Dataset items

%%

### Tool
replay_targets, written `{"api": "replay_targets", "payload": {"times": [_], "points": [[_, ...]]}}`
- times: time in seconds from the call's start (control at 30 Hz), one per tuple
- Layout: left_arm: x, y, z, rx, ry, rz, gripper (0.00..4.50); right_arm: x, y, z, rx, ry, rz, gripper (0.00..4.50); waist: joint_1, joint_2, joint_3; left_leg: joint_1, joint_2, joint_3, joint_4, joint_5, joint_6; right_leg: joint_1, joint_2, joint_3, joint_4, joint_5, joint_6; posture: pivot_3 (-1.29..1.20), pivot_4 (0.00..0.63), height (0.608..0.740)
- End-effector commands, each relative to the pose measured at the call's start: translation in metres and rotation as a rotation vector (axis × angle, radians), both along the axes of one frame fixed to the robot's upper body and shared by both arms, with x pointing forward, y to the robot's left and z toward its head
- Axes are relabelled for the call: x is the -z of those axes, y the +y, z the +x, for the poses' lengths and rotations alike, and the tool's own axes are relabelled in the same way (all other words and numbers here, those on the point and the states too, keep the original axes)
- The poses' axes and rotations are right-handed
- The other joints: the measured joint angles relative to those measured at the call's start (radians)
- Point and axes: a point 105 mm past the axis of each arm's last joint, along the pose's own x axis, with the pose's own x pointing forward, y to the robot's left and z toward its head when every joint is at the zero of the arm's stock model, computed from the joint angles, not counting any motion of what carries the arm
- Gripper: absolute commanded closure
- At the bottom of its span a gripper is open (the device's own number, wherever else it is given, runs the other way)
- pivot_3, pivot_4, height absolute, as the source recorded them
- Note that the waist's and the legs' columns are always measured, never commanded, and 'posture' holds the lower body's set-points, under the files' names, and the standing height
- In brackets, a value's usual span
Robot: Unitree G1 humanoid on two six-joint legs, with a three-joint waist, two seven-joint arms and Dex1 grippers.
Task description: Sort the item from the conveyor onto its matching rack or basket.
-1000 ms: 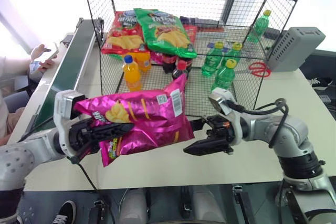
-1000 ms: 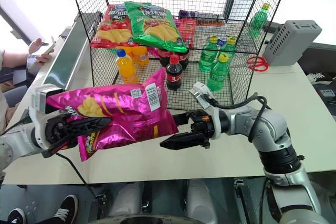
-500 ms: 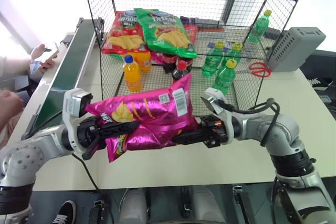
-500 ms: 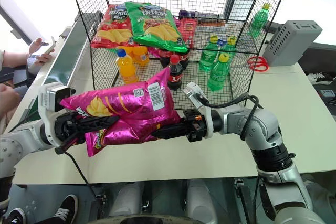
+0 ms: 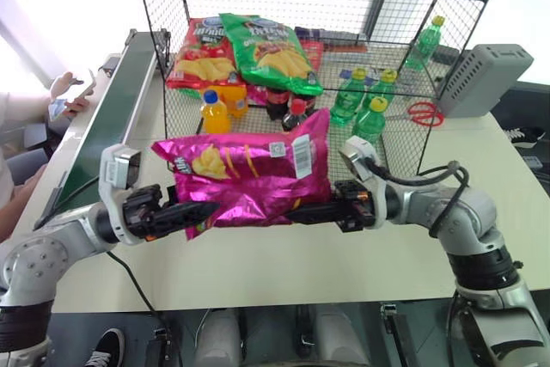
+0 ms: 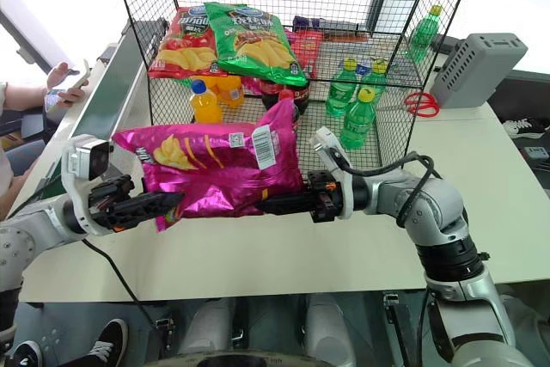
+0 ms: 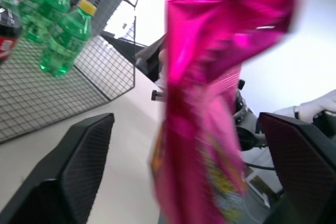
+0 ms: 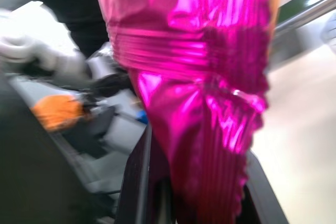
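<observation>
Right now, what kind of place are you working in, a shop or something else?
Probably a mock shop-sorting station, not a real shop. A green conveyor runs along a plain pale table, and a black wire rack stocked with chip bags and drink bottles stands on it, with a person seated beside the belt.

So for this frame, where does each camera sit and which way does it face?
Left eye view: on the head, looking forward and down at the pink crisp bag held before the wire rack; both arms show.
Right eye view: same scene, shifted.
Left wrist view: along the open left tool, bag between its fingers.
Right wrist view: along the right tool, shut on the bag.
All share the bag.
</observation>
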Motion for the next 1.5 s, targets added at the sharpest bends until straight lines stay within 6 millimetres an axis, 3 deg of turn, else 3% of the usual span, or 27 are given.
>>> {"api": "replay_targets", "payload": {"times": [0.03, 0.13, 0.27, 0.43, 0.57, 0.63, 0.77, 0.83, 1.0, 1.17, 1.27, 1.47, 1.5], "points": [[-0.003, 0.004, 0.003, -0.079, -0.122, 0.042, 0.0, -0.024, -0.025, -0.003, 0.106, -0.177, 0.034, 4.37, 0.001, 0.0, 0.0, -0.001, 0.0, 0.0, 0.0, 0.0, 0.0, 0.0, 0.0, 0.0, 0.0, 0.0, 0.0, 0.0, 0.15, 0.74], [0.002, 0.002, 0.005, -0.116, -0.19, 0.079, 0.0, -0.036, -0.043, -0.006, 0.211, -0.292, 0.046, 4.37, 0.01, 0.0, 0.0, -0.001, 0.0, 0.0, 0.0, 0.0, 0.0, 0.0, 0.0, 0.0, -0.001, 0.0, 0.0, 0.0, 0.15, 0.74], [0.004, -0.001, 0.017, -0.171, -0.259, 0.086, 0.0, -0.073, -0.083, 0.015, 0.533, -0.564, 0.058, 4.37, 0.016, 0.0, 0.0, -0.001, 0.0, 0.001, 0.0, 0.0, 0.0, -0.001, 0.0, 0.0, -0.002, 0.0, 0.0, 0.0, 0.15, 0.74], [0.007, -0.007, 0.027, -0.152, -0.303, 0.116, 0.0, -0.098, -0.108, 0.036, 0.739, -0.838, 0.012, 4.37, 0.017, 0.0, 0.0, -0.001, 0.0, 0.001, 0.0, 0.0, 0.0, 0.0, 0.0, 0.0, -0.001, 0.0, 0.0, 0.0, 0.15, 0.74], [0.002, -0.01, 0.036, -0.154, -0.355, 0.125, 0.0, -0.095, -0.126, 0.055, 0.851, -1.117, -0.244, 4.37, 0.018, 0.0, 0.0, -0.001, 0.0, 0.001, 0.0, 0.0, 0.0, -0.001, 0.0, 0.0, -0.002, 0.0, 0.0, 0.0, 0.15, 0.74], [0.001, -0.01, 0.038, -0.15, -0.372, 0.141, 0.0, -0.097, -0.13, 0.061, 0.879, -1.179, -0.268, 4.37, 0.017, 0.0, 0.0, -0.001, 0.0, 0.001, 0.0, 0.0, 0.0, -0.001, 0.0, 0.0, -0.002, 0.0, 0.001, 0.0, 0.15, 0.74], [0.004, -0.012, 0.038, -0.146, -0.392, 0.162, 0.0, -0.09, -0.14, 0.077, 0.907, -1.439, -0.56, 4.37, 0.011, 0.001, 0.001, -0.001, 0.0, 0.002, 0.0, 0.0, 0.0, -0.001, 0.0, 0.0, -0.001, 0.0, 0.001, 0.0, 0.15, 0.74], [0.001, -0.013, 0.038, -0.157, -0.412, 0.15, 0.0, -0.093, -0.152, 0.086, 0.992, -1.473, -0.632, 4.37, 0.011, 0.001, 0.001, -0.001, 0.0, 0.002, 0.0, 0.0, 0.0, -0.001, 0.0, 0.0, -0.001, 0.0, 0.001, 0.0, 0.15, 0.74], [-0.003, -0.016, 0.038, -0.181, -0.452, 0.137, 0.0, -0.094, -0.16, 0.1, 1.047, -1.599, -0.786, 4.37, 0.008, 0.001, 0.001, -0.001, 0.0, 0.002, 0.0, 0.001, -0.001, -0.001, 0.0, 0.0, -0.001, 0.0, 0.001, 0.0, 0.15, 0.74], [-0.002, -0.022, 0.037, -0.193, -0.458, 0.119, 0.0, -0.087, -0.153, 0.118, 1.07, -1.608, -0.887, 4.37, -0.006, 0.001, 0.001, -0.001, 0.0, 0.002, 0.0, 0.001, -0.002, -0.001, 0.0, 0.0, -0.001, 0.0, 0.001, 0.0, 0.15, 0.74], [0.0, -0.026, 0.037, -0.196, -0.464, 0.122, 0.0, -0.095, -0.152, 0.126, 1.131, -1.633, -0.93, 4.37, -0.008, 0.001, 0.001, -0.001, 0.0, 0.001, 0.0, 0.002, -0.002, -0.001, 0.0, 0.0, -0.001, 0.0, 0.001, 0.0, 0.15, 0.74], [0.002, -0.029, 0.036, -0.205, -0.457, 0.109, 0.0, -0.098, -0.143, 0.136, 1.199, -1.557, -0.881, 4.37, -0.007, 0.001, 0.001, -0.001, 0.0, 0.001, 0.0, 0.002, -0.003, -0.001, 0.0, 0.0, -0.001, 0.0, 0.001, 0.0, 0.15, 0.74], [0.003, -0.029, 0.035, -0.203, -0.461, 0.116, 0.0, -0.098, -0.14, 0.137, 1.196, -1.525, -0.846, 3.87, -0.006, 0.001, 0.001, -0.001, 0.0, 0.001, 0.0, 0.002, -0.002, -0.001, 0.0, 0.0, -0.001, 0.0, 0.001, 0.0, 0.15, 0.74]]}}
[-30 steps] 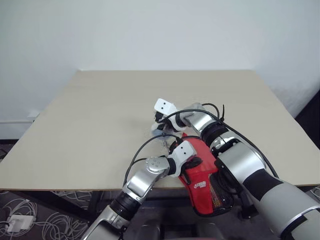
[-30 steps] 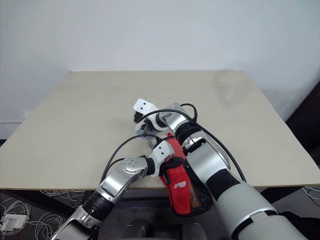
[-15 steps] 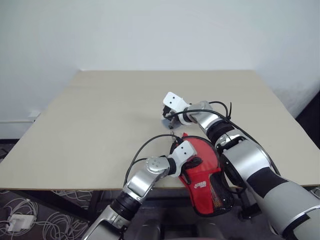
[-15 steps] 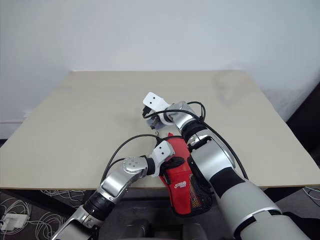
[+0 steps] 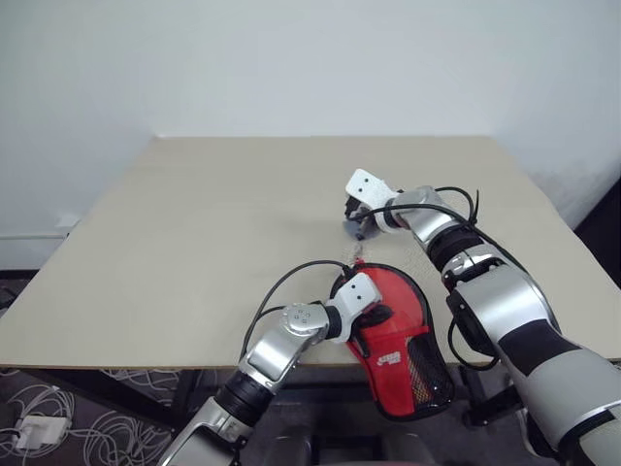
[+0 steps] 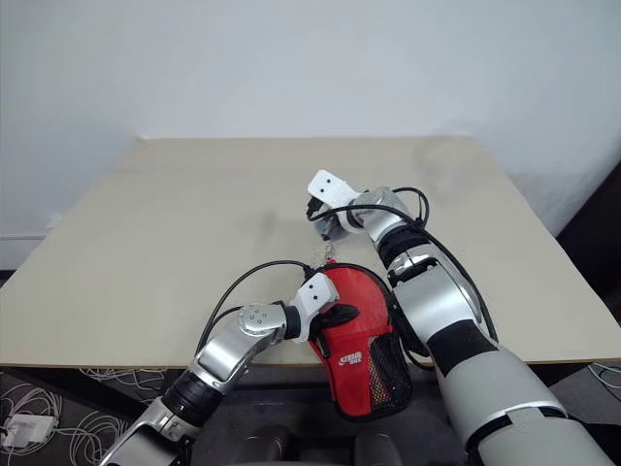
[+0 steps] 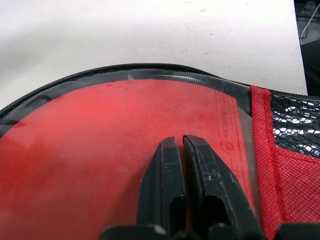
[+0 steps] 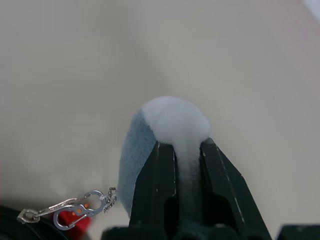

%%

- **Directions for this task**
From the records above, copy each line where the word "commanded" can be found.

- **Answer for the task**
- Gripper: absolute commanded closure
- Note that the waist's and the legs' columns are always measured, never commanded, and 'posture' holds the lower body's set-points, under the files' names, and the standing height

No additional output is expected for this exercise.